Um dem Totalverlust der Buchführungsunterlagen zu entgehen, erkennen Finanzämter in der Regel auch Rechnungskopien und Zweitschriften sowie Eigenbelege an. Diese sollten jedoch zeitnah besorgt werden.
Um für einen ähnlichen Fall gerüstet zu sein, empfiehlt sich die Digitalisierung der Buchführung.
In Fällen von höherer Gewalt, gibt es die Rücklage für Ersatzbeschaffung (R 6.6 EStR) um den Ersatz von Wirtschaftsgütern des Anlage- und Umlaufvermögens zu erleichtern. Um über den Buchwert liegende Kompensationen von Versicherungen nicht noch ertragsteuerlich berücksichtigen zu müssen, kann eine Gewinnrealisierung durch Aufdeckung stiller Reserven vermieden werden, wenn ein Wirtschaftsgut des Anlage- oder Umlaufvermögens aufgrund höherer Gewalt oder infolge oder zur Vermeidung eines behördlichen Eingriffs gegen eine Entschädigung aus dem Betriebsvermögen ausscheidet und alsbald ein funktionsgleiches Ersatzwirtschaftsgut angeschafft wird (BFH, Urteil v. 29.4.1999, IV R 7/98, BStBl 1999 II S. 488).
Voraussetzungen dafür ist neben den bereits erwähnten Punkten des Ausscheidens aufgrund höherer Gewalt, die fristgerechte Anschaffung eines Ersatzwirtschaftsguts und das Führen eines besonderen laufenden Verzeichnisses. Die Frist beträgt eigentlich ein Jahr, kann im Einzelfall angemessen auf bis zu vier Jahre verlängert werden. Dazu muss der Steuerpflichtige glaubhaft macht, dass die Ersatzbeschaffung noch ernstlich geplant und zu erwarten ist, aber aus besonderen Gründen noch nicht durchgeführt werden konnte. Zur Verdeutlichung ein kleines Beispiel:
Der im Betriebsvermögen befindliche PKW mit einem Buchwert von 10.000 € wird im Zuge höherer Gewalt zerstört. Die Versicherung erstattet einen Zeitwert von 20.000 €. Um die 10.000 € stillen Reserven, Differenz zum Buchwert, nicht versteuern zu müssen, können diese auf die Anschaffung des Ersatzwirtschaftsgutes übertragen werden.

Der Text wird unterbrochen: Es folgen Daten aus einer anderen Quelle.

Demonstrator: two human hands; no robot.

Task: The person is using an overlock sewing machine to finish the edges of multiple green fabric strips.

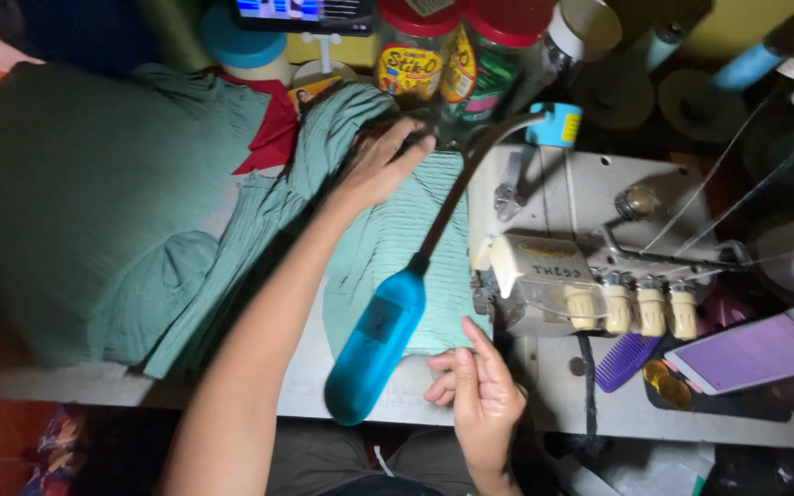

Im Zuge dessen reduziert sich jedoch die Abschreibung für Abnutzung.
Abschließend noch eine Info, wie Sachspenden steuerlich zu behandeln sind.
Bei unentgeltlich Zuwendungen im Zeitraum vom 15.07. – 31.10.2021 aus einem Unternehmen, wird auf eine Besteuerung als Entnahme im Sinne des § 3 Abs. 1b UStG verzichtet, wenn es sich bei den Entnahmen um
- Lebensmittel, Tierfutter
- für den täglichen Bedarf notwendige Güter (insbesondere Hygieneartikel, Reinigungsmittel, Kleidung, Geschirr oder medizinische Produkte)
- zur unmittelbaren Bewältigung des Unwetterereignisses sachdienliche Wirtschaftsgüter (z.B. Pumpen, Werkzeug, Maschinen, usw.)
handelt und diese selbstredend unmittelbar von der Flutkatastrophe Betroffenen zugutekommen.
Sollten Unternehmer zum Zwecke der unentgeltlichen Weitergabe an Menschen in den betroffenen Gebieten derartige Waren kaufen, wird aus Billigkeitsgründen unter den weiteren Voraussetzungen des § 15 UStG der Vorsteuerabzug gewährt.
Kurz zusammengefasst; Betroffene sollten sämtliche für die Buchhaltung und Steuern relevante Verluste an Aufzeichnungen und Dokumenten zeitnah dokumentieren und den Kontakt zu den Ausstellenden sowie dem Steuerberater und den zuständigen Behörden suchen. Dieses Vorgehen erhöht die Chancen in den Genuss der Auswirkungen des oben zitierten Schreibens der Oberfinanzdirektion zu kommen und negative Steuerfolgen zu verhindern.